TASK TO CARRY OUT:
Each line of the records containing "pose" is to be copied out and returned.

DATASET ENTRIES:
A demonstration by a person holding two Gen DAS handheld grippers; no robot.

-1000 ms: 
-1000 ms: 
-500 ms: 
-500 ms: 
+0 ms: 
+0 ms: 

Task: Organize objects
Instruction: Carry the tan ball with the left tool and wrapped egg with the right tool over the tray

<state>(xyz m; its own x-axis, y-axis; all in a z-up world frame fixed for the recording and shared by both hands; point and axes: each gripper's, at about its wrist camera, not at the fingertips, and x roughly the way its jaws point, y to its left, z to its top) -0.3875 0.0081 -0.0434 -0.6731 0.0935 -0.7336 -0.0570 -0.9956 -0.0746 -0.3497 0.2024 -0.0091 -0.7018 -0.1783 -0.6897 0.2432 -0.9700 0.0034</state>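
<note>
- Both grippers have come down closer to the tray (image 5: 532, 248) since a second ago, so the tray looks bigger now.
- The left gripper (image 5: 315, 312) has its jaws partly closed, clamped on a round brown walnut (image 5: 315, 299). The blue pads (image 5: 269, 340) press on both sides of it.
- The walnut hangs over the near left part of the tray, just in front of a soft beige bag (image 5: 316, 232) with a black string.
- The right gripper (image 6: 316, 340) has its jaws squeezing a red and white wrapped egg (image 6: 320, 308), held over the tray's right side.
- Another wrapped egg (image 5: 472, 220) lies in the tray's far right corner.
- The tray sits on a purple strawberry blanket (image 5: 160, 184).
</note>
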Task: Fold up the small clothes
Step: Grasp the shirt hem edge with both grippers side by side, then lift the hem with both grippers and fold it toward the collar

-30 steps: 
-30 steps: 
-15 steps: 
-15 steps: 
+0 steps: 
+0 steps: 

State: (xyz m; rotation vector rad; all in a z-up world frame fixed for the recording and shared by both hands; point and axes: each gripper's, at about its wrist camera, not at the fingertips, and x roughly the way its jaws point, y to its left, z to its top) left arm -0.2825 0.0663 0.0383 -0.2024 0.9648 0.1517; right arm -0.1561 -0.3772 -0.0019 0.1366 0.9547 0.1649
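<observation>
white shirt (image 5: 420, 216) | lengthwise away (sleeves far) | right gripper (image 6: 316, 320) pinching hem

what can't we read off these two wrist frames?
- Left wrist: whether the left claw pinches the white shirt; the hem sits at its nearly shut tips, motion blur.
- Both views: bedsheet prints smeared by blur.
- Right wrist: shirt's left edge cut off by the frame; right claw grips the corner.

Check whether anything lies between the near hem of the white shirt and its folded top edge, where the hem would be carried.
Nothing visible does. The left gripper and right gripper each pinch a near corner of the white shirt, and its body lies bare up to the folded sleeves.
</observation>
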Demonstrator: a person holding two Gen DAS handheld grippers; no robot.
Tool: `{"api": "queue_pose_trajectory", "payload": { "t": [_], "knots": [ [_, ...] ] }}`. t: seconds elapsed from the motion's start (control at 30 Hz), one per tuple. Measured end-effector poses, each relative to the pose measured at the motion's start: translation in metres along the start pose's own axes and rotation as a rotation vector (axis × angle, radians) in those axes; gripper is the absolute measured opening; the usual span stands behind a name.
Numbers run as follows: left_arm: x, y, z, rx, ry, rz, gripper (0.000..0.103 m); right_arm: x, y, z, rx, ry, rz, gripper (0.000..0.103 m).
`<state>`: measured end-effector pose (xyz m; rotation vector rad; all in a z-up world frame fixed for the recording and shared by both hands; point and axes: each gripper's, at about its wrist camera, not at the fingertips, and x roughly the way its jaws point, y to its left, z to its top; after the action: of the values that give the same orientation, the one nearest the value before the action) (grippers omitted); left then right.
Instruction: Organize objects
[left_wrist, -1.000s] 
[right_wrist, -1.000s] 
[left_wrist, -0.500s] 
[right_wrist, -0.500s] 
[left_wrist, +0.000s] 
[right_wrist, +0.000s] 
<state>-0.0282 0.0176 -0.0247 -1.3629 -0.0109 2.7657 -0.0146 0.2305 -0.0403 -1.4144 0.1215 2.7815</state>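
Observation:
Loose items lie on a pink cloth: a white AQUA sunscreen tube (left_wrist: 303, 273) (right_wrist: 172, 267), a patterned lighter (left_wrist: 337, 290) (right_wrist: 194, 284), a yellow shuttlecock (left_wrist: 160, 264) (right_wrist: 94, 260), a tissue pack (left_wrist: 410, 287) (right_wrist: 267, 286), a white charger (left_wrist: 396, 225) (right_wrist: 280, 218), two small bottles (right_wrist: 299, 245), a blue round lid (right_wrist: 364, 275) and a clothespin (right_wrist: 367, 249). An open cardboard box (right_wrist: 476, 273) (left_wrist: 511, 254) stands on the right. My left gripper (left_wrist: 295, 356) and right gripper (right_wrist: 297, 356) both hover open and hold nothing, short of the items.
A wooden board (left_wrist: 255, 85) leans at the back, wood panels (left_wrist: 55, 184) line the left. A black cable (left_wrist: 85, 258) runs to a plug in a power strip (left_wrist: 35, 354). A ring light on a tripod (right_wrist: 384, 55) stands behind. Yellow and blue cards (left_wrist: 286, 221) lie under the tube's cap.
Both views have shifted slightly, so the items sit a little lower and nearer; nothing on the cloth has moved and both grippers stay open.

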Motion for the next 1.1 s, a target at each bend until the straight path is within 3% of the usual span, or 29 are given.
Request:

SOLUTION BELOW:
Tool: `{"api": "queue_pose_trajectory", "payload": { "t": [_], "knots": [ [_, ...] ] }}`. t: seconds elapsed from the motion's start (control at 30 Hz), one per tuple. Measured end-effector poses, each relative to the pose measured at the motion's start: translation in metres along the start pose's own axes and rotation as a rotation vector (axis × angle, radians) in those axes; gripper is the absolute measured opening; the usual span stands behind a name.
`<state>`: measured end-effector pose (xyz m; rotation vector rad; all in a z-up world frame fixed for the recording and shared by both hands; point and axes: each gripper's, at about its wrist camera, not at the fingertips, and x roughly the way its jaws point, y to its left, z to its top; after the action: of the values that give the same orientation, the one nearest the value before the action) (grippers omitted); left then right.

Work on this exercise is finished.